Questa prima iniezione di denaro – in Italia non superiore agli 800mila euro – serve a sostenere la startup nello sviluppo del proprio prodotto (MVP), nella validazione del modello di business e nei primi test di mercato. Ma anche ad acquisire il giusto mindset imprenditoriale e delle competenze trasversali necessarie ad avere successo sul mercato.

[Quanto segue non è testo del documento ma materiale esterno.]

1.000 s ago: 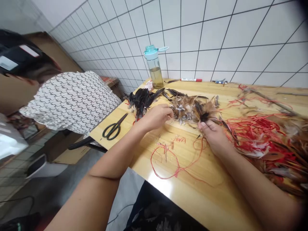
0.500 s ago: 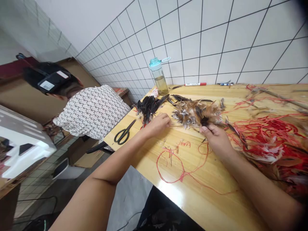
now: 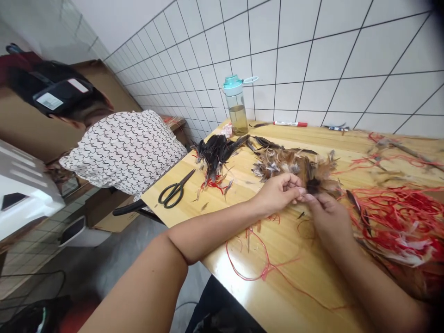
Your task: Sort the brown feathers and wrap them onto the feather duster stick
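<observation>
The thumb and forefinger of the left hand (image 3: 281,198) are drawn together in a narrow pinch, its other fingers curled; whether a thin strand is caught between them I cannot tell. Their tips meet, or nearly meet, those of the right hand (image 3: 332,218), whose thumb and fingers close on the base of a dark-centred brown feather bunch (image 3: 313,184). This bunch is just above the tabletop (image 3: 277,309), and its tips fan out away from the person.

Right behind the left hand lies a pile of brown and white feathers (image 3: 275,163). Nearer the person, a red string loop (image 3: 265,270) lies on the wood, knotted, with loose tails. To the right spreads a tangled heap of red string (image 3: 395,210) mixed with feathers. To the left are a black feather bunch (image 3: 215,151) with red ties and, near the table edge, black-handled scissors (image 3: 174,190).

Farther back, by the tiled wall (image 3: 263,51), stand a teal-lidded water bottle (image 3: 237,113) and a red-capped marker (image 3: 290,124) lying flat. Beyond the left edge, a co-worker in a patterned top (image 3: 121,150) bends away.
</observation>
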`<state>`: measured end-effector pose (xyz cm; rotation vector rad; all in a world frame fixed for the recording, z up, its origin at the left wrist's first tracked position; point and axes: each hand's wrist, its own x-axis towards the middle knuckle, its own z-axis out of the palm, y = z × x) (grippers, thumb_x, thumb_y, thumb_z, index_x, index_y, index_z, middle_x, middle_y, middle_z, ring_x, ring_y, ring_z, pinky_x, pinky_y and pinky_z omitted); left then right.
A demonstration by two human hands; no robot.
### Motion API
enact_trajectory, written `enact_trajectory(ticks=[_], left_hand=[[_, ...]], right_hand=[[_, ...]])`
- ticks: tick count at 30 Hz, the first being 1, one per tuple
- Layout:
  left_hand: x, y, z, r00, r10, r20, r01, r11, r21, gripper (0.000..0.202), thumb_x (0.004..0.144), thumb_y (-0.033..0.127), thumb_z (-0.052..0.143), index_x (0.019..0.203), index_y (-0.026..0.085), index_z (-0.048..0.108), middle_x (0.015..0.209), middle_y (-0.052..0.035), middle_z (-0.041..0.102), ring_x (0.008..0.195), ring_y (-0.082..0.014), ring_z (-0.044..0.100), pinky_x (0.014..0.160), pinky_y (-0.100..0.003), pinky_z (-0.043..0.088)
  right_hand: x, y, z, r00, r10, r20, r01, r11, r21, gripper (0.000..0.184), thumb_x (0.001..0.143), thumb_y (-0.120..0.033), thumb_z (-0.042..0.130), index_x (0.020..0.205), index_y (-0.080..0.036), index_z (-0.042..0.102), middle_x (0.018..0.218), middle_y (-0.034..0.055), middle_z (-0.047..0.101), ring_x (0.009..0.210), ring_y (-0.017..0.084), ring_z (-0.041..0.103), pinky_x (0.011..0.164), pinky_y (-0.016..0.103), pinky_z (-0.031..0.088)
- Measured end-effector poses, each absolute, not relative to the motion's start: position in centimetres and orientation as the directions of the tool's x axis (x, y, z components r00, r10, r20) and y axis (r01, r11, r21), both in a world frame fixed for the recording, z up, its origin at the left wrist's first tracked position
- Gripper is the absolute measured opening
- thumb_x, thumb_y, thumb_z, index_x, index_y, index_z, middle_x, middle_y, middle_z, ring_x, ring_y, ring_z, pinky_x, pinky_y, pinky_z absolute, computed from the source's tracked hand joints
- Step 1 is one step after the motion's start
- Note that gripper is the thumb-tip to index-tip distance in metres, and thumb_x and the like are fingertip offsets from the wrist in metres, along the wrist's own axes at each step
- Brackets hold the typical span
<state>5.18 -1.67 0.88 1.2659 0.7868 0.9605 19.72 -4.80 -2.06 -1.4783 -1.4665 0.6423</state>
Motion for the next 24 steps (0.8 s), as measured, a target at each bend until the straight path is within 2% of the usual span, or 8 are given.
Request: enact_trajectory(ticks=[3,7,10,15,19,24], left_hand=[[4.3,-2.0,0.8,0.394,0.919,0.014,-0.128,0.040,0.991,0.038,0.072,0.043,0.076,0.079,0.014,0.053,0.071,0.0010,0.059,0.064,-0.0073,0.053,0.063,-0.022,0.042],[3.9,-2.4,0.4,0.344,0.939,0.018,-0.088,0.013,0.996,0.036,0.072,0.043,0.077,0.076,0.014,0.055,0.071,0.0030,0.054,0.066,-0.0072,0.048,0.065,-0.023,0.037],[3.9,-2.4,0.0,0.344,0.939,0.013,-0.091,0.020,0.996,0.039,0.071,0.046,0.078,0.074,0.015,0.055,0.069,0.0034,0.052,0.064,-0.0077,0.044,0.063,-0.024,0.034],[4.0,-2.2,-0.3,0.373,0.928,0.007,-0.168,0.060,0.984,0.045,0.066,0.051,0.081,0.073,0.015,0.055,0.070,0.0025,0.053,0.066,-0.0084,0.046,0.066,-0.024,0.036],[4.0,-2.3,-0.1,0.419,0.908,-0.008,-0.203,0.102,0.974,0.050,0.063,0.055,0.081,0.074,0.016,0.052,0.068,0.0028,0.052,0.066,-0.0084,0.048,0.065,-0.024,0.036],[3.9,-2.4,0.2,0.445,0.893,-0.071,-0.178,0.166,0.970,0.056,0.061,0.059,0.082,0.079,0.016,0.050,0.065,0.0037,0.053,0.060,-0.0072,0.046,0.058,-0.023,0.033]], right_hand=[[19.6,-5.0,-1.8,0.144,0.952,0.269,0.532,0.154,-0.832,0.035,0.081,-0.048,0.054,0.058,-0.022,0.055,0.057,0.0009,0.053,0.057,0.016,0.048,0.057,0.031,0.038],[19.5,-5.1,-2.0,0.116,0.959,0.259,0.532,0.161,-0.831,0.031,0.082,-0.046,0.055,0.063,-0.022,0.060,0.063,0.0028,0.059,0.061,0.018,0.053,0.060,0.032,0.041],[19.5,-5.0,-2.4,0.100,0.968,0.232,0.474,0.159,-0.866,0.027,0.081,-0.046,0.056,0.069,-0.022,0.063,0.070,0.0041,0.065,0.066,0.020,0.058,0.063,0.034,0.044],[19.7,-4.8,-2.7,0.084,0.975,0.204,0.408,0.153,-0.900,0.025,0.080,-0.047,0.060,0.074,-0.024,0.065,0.073,0.0038,0.069,0.069,0.021,0.061,0.065,0.035,0.047],[19.6,-4.9,-2.4,0.090,0.975,0.205,0.443,0.145,-0.885,0.028,0.079,-0.051,0.059,0.074,-0.024,0.064,0.070,0.0038,0.068,0.067,0.021,0.060,0.063,0.035,0.047],[19.6,-4.9,-2.5,0.115,0.972,0.203,0.498,0.121,-0.859,0.031,0.078,-0.054,0.054,0.072,-0.024,0.062,0.067,0.0043,0.066,0.065,0.022,0.059,0.062,0.036,0.045]])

Che si sia scelto un verbo come “seed” per indicare le prime fasi di finanziamento di una startup è molto significativo. Seminare: nel significato letterale c’è proprio quello che si fa. Si gettano le basi perché l’impresa spunti e possa germogliare. Nel momento di cui parliamo l’apporto di finanziamento è piuttosto ridotto, non c’è bisogno di grandi cifre, perché gli unici costi fissi da sostenere sono quelli necessari alla messa a punto dell’idea, alla sua validazione, mentre l’imprenditore – che è ancora potenziale – stila il piano di business e mette insieme il team.
Non ci sono, per intenderci, ancora i costi di gestione, gli stipendi, il marketing, la finanza.
Eppure le fasi di investimento pre-seed e seed sono essenziali per l’avvio di una startup, perché “guidano la trasformazione di un’idea innovativa in impresa, apportando quei capitali necessari alla prototipazione e alla validazione sul mercato di una soluzione tecnologica”, dice a We Wealth il CEO di LVenture Group Luigi Capello, a cui abbiamo chiesto di guidarci in questa prima tappa del ciclo di vita di una startup.
Chi si occupa innanzitutto di apportare questa finanza nelle fasi pre-seed e seed?
“Se i primissimi capitali per una idea imprenditoriale possono arrivare anche dai cosiddetti FFF (Family, Friends and Fools), gli investimenti nelle fasi iniziali di una startup sono effettuati da investitori professionali e in via principale da acceleratori, business angel e VC specializzati nelle fasi iniziali. Questa tipologia di investimento è ovviamente fondata su una selezione qualificata dei progetti imprenditoriali, gestione professionale del rischio e diversificazione del portafoglio”, dice Capello.
La prima iniezione di denaro serve dunque, più nel dettaglio, a sostenere la startup nello sviluppo del proprio prodotto (MVP), nella validazione del modello di business e nei primi test di mercato. Ma non basta. L’obiettivo finale è in realtà un altro. “È molto importante in questa fase, l’acquisizione del giusto mindset imprenditoriale e delle competenze trasversali necessarie ad avere successo sul mercato: è quello che, come acceleratore di startup, trasferiamo ai founder in cui investiamo. Tra i fattori principali che guidano i nostri investimenti ci sono sicuramente le competenze del team e la scalabilità della soluzione tecnologica”. Ma per capire qual è l’efficacia del primo intervento finanziario non esiste un metodo univoco. “Un dato molto interessante, che misura l’efficacia dei nostri investimenti – suggerisce Capello – è quello del numero delle imprese che, al termine del nostro investimento in accelerazione, riescono a ottenere investimenti successivi: statisticamente 8 su 10”.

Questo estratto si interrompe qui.